TASK TO CARRY OUT:
Print the data once more, exactly as supplied.

INFORMATION SHOWN:
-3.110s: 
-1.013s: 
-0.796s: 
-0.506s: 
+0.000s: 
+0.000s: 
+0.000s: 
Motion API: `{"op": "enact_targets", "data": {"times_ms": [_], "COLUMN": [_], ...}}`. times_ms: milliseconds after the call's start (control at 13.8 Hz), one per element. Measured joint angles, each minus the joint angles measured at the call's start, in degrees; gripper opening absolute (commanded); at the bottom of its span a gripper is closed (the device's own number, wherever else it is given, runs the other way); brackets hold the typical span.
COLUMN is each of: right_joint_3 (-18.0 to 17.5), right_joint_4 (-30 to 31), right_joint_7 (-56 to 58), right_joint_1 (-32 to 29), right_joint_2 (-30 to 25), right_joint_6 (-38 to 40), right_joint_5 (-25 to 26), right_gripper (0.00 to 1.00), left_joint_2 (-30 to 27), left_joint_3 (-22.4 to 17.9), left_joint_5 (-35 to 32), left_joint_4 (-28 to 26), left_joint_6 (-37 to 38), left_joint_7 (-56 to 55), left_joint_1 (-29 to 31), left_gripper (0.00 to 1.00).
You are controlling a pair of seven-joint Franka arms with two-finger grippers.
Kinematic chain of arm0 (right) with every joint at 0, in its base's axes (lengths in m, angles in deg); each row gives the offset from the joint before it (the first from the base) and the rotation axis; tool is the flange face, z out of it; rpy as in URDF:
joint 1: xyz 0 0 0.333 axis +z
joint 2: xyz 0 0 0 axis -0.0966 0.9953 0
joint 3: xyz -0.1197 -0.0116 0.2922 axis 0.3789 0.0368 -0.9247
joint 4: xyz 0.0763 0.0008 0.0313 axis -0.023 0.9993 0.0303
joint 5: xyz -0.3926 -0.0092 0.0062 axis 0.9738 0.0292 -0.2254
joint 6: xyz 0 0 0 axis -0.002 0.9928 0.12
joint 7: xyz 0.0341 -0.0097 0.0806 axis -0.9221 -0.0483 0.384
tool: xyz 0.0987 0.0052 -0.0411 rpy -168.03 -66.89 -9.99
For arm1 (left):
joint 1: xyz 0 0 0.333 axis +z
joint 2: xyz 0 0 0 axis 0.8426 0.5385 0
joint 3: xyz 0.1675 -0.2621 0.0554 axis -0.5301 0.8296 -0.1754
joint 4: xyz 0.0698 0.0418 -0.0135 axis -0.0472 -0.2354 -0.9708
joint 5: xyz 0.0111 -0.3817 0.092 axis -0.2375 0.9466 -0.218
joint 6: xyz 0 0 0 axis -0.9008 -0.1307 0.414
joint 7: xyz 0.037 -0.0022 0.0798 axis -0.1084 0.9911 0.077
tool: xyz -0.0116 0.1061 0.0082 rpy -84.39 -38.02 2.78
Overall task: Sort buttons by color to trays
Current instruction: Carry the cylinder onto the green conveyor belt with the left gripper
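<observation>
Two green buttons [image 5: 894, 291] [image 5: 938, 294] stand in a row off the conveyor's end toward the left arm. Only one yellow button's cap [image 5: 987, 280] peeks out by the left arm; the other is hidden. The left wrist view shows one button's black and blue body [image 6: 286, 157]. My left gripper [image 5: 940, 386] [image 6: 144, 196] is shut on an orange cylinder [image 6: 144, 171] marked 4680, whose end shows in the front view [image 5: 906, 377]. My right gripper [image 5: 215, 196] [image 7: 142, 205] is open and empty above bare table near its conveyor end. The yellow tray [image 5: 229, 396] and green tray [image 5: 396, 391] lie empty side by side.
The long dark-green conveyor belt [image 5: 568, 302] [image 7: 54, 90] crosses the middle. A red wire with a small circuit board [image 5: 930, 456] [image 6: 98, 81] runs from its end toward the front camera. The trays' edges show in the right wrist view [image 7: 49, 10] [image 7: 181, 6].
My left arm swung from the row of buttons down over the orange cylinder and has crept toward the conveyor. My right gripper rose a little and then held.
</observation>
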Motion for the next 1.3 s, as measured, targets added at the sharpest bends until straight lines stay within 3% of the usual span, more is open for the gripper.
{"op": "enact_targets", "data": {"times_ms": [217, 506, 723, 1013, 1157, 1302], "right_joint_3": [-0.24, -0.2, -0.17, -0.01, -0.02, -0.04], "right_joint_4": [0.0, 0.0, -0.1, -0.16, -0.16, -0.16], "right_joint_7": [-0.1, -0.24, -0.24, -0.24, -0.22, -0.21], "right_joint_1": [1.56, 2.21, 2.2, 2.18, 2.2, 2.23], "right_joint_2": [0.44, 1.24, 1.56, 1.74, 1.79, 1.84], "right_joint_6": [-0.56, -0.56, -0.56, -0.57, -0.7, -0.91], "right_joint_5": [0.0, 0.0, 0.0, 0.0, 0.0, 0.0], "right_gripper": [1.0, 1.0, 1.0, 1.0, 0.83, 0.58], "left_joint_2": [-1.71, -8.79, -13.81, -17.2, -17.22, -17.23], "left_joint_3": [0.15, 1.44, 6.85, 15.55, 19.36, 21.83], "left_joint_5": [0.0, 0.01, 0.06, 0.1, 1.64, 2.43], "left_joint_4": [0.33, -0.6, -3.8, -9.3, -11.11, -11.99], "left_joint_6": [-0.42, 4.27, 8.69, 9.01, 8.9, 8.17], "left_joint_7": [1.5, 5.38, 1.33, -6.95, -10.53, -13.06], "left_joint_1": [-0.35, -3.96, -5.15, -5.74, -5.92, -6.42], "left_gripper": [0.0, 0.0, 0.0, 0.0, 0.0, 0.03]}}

RESPONSE AREA:
-3.110s: 
-1.013s: 
-0.796s: 
-0.506s: 
+0.000s: 
+0.000s: 
+0.000s: 
Motion API: `{"op": "enact_targets", "data": {"times_ms": [_], "COLUMN": [_], ...}}`. times_ms: milliseconds after the call's start (control at 13.8 Hz), one per element. Measured joint angles, each minus the joint angles measured at the call's start, in degrees; gripper opening absolute (commanded); at the bottom of its span a gripper is closed (the device's own number, wherever else it is given, runs the other way); brackets hold the typical span.
COLUMN is each of: right_joint_3 (-18.0 to 17.5), right_joint_4 (-30 to 31), right_joint_7 (-56 to 58), right_joint_1 (-32 to 29), right_joint_2 (-30 to 25), right_joint_6 (-38 to 40), right_joint_5 (-25 to 26), right_gripper (0.00 to 1.00), left_joint_2 (-30 to 27), left_joint_3 (-22.4 to 17.9), left_joint_5 (-35 to 32), left_joint_4 (-28 to 26), left_joint_6 (-37 to 38), left_joint_7 (-56 to 55), left_joint_1 (-29 to 31), left_gripper (0.00 to 1.00).
You are controlling a pair of seven-joint Franka arms with two-finger grippers.
Kinematic chain of arm0 (right) with every joint at 0, in its base's axes (lengths in m, angles in deg); each row gives the offset from the joint before it (the first from the base) and the rotation axis; tool is the flange face, z out of it; rpy as in URDF:
joint 1: xyz 0 0 0.333 axis +z
joint 2: xyz 0 0 0 axis -0.0966 0.9953 0
joint 3: xyz -0.1197 -0.0116 0.2922 axis 0.3789 0.0368 -0.9247
joint 4: xyz 0.0763 0.0008 0.0313 axis -0.023 0.9993 0.0303
joint 5: xyz -0.3926 -0.0092 0.0062 axis 0.9738 0.0292 -0.2254
joint 6: xyz 0 0 0 axis -0.002 0.9928 0.12
joint 7: xyz 0.0341 -0.0097 0.0806 axis -0.9221 -0.0483 0.384
tool: xyz 0.0987 0.0052 -0.0411 rpy -168.03 -66.89 -9.99
For arm1 (left):
joint 1: xyz 0 0 0.333 axis +z
joint 2: xyz 0 0 0 axis 0.8426 0.5385 0
joint 3: xyz 0.1675 -0.2621 0.0554 axis -0.5301 0.8296 -0.1754
joint 4: xyz 0.0698 0.0418 -0.0135 axis -0.0472 -0.2354 -0.9708
joint 5: xyz 0.0111 -0.3817 0.092 axis -0.2375 0.9466 -0.218
joint 6: xyz 0 0 0 axis -0.9008 -0.1307 0.414
joint 7: xyz 0.037 -0.0022 0.0798 axis -0.1084 0.9911 0.077
tool: xyz -0.0116 0.1061 0.0082 rpy -84.39 -38.02 2.78
Overall task: Sort buttons by color to trays
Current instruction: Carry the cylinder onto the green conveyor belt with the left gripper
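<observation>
Two green buttons [image 5: 894, 291] [image 5: 938, 294] stand in a row off the conveyor's end toward the left arm. Only one yellow button's cap [image 5: 987, 280] peeks out by the left arm; the other is hidden. The left wrist view shows one button's black and blue body [image 6: 286, 157]. My left gripper [image 5: 940, 386] [image 6: 144, 196] is shut on an orange cylinder [image 6: 144, 171] marked 4680, whose end shows in the front view [image 5: 906, 377]. My right gripper [image 5: 215, 196] [image 7: 142, 205] is open and empty above bare table near its conveyor end. The yellow tray [image 5: 229, 396] and green tray [image 5: 396, 391] lie empty side by side.
The long dark-green conveyor belt [image 5: 568, 302] [image 7: 54, 90] crosses the middle. A red wire with a small circuit board [image 5: 930, 456] [image 6: 98, 81] runs from its end toward the front camera. The trays' edges show in the right wrist view [image 7: 49, 10] [image 7: 181, 6].
My left arm swung from the row of buttons down over the orange cylinder and has crept toward the conveyor. My right gripper rose a little and then held.
</observation>
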Motion for the next 1.3 s, as measured, targets added at the sharpest bends until straight lines stay within 3% of the usual span, more is open for the gripper.
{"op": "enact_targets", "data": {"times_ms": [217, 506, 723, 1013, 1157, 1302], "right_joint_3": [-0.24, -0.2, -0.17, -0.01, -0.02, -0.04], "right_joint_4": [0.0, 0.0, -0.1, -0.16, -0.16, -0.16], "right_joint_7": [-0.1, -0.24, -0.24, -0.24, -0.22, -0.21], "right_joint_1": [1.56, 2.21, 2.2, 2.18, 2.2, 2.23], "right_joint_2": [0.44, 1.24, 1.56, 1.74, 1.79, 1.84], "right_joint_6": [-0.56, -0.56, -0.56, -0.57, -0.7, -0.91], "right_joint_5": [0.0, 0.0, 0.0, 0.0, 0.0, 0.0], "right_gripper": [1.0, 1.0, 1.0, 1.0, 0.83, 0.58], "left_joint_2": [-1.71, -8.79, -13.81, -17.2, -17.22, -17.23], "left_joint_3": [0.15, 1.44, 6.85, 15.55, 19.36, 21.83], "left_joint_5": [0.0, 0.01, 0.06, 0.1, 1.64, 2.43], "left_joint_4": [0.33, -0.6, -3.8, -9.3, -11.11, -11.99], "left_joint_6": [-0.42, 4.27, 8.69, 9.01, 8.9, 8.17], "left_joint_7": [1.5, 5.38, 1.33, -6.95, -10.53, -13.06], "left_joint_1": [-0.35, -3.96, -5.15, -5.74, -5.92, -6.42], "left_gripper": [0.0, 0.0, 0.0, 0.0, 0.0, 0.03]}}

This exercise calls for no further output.